This week's Geek in Review was inspired by my technology-free vacation last week, where I learned the benefits of going off the grid:
This ultra-connected world we live in is really cool, isn’t it? Any information we could possibly want is literally at our fingertips: we get directions from Google Maps sent straight to our cell phones, our GPS devices ensure that we’re never lost (despite our best efforts) and the days of wondering what that actor’s name is, or what the lyric to that song actually was (Alex the Seal? What the hell does that mean?) are gone forever, replaced by just a few keystrokes at Google or Wikipedia.
Do you know the actual phone numbers of the people you call regularly? Or is that just saved in your cell phone? When you’re online, do you actually know your passwords, or are they auto-saved as well? Do you have a roadmap in your car, or a Thomas Guide? What would you do if you got lost without a cell phone or a GPS device? Have you ever stopped to think about how dependent we actually are on technology, and what we’d do if we suddenly lost it one day?

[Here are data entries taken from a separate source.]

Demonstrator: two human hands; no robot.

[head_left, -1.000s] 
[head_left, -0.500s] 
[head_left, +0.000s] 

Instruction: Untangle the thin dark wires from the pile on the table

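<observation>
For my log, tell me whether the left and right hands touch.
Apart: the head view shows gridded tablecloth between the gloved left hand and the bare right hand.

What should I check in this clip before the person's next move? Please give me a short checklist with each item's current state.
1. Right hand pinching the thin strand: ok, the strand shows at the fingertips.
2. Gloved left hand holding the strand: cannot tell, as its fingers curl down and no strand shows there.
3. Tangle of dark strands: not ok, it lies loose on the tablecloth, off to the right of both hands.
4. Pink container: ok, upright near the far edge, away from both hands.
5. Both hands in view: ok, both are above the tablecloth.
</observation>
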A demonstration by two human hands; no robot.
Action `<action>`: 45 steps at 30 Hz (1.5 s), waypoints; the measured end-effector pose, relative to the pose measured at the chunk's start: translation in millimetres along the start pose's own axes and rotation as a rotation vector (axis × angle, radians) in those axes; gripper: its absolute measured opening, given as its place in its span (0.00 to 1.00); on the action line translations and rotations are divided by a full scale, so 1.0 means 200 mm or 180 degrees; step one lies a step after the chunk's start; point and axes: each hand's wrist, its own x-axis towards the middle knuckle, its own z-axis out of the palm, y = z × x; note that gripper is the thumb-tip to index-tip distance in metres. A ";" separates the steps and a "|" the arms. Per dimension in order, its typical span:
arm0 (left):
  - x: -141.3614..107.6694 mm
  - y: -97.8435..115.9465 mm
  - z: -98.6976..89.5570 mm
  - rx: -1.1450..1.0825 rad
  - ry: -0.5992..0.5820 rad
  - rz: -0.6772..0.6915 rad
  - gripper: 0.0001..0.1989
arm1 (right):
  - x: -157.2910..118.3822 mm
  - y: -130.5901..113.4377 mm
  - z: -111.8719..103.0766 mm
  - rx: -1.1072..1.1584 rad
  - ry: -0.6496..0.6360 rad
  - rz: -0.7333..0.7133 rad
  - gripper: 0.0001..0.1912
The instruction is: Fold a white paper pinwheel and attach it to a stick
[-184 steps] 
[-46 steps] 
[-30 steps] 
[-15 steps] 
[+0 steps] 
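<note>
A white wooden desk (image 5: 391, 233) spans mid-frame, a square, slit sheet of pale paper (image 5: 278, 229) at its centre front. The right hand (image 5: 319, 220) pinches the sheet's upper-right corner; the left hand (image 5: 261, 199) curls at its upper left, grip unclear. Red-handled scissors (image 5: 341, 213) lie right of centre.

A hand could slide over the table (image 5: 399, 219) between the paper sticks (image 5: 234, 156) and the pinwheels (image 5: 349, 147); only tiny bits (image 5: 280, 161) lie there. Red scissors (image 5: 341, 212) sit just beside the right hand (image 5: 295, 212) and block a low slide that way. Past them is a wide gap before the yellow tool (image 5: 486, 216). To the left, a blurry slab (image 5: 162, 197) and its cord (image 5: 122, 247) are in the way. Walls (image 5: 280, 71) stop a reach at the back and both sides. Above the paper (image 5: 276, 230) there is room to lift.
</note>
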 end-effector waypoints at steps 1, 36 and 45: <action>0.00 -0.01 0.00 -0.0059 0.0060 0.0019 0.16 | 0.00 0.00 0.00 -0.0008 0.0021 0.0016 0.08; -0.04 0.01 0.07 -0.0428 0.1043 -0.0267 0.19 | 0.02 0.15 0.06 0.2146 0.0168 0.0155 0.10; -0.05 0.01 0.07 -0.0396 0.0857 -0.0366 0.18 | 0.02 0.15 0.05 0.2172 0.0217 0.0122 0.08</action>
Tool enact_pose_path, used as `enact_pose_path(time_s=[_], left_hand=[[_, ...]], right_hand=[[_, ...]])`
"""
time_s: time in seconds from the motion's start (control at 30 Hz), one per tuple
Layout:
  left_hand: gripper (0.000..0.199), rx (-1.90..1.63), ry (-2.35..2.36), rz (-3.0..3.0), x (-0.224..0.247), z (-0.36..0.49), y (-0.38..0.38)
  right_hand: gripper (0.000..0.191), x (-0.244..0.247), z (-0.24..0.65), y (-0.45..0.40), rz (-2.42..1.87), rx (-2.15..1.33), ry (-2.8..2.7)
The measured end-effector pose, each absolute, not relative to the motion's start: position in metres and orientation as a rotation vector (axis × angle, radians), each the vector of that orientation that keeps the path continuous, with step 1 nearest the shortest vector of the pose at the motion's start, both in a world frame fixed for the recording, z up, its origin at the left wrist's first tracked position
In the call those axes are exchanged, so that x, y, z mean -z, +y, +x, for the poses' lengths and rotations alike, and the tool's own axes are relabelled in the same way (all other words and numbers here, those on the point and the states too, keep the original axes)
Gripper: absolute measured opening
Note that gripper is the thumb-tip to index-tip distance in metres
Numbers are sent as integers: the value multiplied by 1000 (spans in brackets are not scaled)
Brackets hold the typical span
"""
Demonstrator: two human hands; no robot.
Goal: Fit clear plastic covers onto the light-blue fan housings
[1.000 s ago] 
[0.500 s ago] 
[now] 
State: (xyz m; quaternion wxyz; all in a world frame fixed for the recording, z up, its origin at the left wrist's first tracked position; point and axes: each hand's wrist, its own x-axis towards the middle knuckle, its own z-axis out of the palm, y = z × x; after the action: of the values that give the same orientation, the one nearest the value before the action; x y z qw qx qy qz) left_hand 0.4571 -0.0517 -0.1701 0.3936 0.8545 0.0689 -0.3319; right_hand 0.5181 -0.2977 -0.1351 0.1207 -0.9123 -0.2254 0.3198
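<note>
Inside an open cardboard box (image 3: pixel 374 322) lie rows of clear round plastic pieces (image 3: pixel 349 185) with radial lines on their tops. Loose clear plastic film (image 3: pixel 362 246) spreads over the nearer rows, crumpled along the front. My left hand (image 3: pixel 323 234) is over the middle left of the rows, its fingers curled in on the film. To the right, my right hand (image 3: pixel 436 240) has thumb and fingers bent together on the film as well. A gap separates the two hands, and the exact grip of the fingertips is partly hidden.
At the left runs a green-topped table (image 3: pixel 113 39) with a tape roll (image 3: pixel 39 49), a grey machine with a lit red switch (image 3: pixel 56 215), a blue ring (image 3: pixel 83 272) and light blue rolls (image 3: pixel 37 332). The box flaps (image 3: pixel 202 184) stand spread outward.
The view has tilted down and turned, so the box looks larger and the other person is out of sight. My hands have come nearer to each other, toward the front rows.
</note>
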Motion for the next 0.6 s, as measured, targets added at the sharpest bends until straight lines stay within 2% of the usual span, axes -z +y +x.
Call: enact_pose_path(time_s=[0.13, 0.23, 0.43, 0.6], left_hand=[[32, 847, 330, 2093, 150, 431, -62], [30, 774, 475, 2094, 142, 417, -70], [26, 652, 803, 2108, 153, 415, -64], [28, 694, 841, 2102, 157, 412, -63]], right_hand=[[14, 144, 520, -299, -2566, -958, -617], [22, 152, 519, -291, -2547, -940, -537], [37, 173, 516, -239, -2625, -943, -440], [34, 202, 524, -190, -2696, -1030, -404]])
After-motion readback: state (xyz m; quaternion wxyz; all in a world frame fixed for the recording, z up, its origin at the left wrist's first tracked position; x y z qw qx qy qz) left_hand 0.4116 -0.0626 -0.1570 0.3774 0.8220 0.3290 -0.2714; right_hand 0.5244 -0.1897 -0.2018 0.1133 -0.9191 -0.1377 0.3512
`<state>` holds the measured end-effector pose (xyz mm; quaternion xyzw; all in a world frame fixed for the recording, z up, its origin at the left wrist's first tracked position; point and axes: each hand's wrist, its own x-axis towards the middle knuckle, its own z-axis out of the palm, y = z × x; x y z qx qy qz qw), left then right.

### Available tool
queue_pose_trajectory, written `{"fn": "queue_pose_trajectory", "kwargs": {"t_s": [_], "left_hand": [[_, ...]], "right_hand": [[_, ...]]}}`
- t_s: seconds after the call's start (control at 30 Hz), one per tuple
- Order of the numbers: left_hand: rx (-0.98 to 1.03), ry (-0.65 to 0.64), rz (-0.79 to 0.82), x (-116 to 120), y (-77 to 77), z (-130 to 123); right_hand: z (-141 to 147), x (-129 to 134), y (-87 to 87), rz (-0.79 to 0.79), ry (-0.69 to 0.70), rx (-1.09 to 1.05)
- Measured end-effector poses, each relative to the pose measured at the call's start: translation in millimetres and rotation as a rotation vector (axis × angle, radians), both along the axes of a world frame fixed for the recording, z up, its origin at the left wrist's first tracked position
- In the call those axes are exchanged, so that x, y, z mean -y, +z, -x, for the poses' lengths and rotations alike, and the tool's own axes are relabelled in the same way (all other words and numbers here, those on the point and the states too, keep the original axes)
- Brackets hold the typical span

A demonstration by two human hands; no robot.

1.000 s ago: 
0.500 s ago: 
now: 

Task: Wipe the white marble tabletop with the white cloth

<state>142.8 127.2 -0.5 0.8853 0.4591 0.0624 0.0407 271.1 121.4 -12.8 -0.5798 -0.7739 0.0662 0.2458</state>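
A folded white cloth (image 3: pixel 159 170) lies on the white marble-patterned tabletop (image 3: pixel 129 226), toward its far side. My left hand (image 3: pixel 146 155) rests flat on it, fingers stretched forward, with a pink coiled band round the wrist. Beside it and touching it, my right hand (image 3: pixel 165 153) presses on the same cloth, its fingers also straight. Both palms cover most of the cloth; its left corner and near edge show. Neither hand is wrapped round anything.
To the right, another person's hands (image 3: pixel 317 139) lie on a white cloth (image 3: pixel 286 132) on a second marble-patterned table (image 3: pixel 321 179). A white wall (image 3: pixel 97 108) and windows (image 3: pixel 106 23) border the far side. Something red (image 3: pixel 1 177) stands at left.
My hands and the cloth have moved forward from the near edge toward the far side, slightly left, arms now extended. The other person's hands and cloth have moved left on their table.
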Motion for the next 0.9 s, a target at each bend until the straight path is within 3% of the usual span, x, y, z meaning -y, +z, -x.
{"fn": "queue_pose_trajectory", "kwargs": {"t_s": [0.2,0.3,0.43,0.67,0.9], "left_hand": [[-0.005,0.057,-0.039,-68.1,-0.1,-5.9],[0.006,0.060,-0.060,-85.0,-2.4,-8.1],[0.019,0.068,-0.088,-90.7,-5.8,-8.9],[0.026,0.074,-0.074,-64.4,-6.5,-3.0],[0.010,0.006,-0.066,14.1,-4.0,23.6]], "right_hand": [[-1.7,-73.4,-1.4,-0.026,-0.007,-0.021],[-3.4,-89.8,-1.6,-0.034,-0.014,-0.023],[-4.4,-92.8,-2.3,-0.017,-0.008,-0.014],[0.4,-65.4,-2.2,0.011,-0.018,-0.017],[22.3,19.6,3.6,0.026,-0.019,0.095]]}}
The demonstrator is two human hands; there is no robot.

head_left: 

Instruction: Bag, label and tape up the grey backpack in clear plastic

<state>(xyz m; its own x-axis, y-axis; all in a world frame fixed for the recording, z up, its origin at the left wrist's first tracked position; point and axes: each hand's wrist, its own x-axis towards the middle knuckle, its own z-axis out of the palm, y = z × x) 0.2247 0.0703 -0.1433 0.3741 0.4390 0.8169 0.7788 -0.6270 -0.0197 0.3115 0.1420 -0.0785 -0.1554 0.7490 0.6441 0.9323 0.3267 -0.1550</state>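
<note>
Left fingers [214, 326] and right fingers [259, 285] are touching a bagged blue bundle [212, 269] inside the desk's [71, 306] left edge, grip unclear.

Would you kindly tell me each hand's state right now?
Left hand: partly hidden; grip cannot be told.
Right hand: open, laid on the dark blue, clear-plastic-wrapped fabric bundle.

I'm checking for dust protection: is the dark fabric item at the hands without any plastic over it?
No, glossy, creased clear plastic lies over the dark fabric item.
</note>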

I think about it all the time, and I have considered trying my hand at writing a short SF story about what happens when all the technology we rely upon goes kaput one day. Because whenever anything bad happens to technology, the most correct way to describe it is “kaput.” I’m serious. Go look it up at Google, or go to the library and use the card catalog if you really want to see what I’m talking about.
If you don't have time to go to the library at the moment, keep reading: I unintentionally got to experience how it felt to be entirely “off the grid” and live a technology-free life for five days beginning last Thursday.
It turns out that it's very similar to the benefits of not being seen, without as many exploding larches.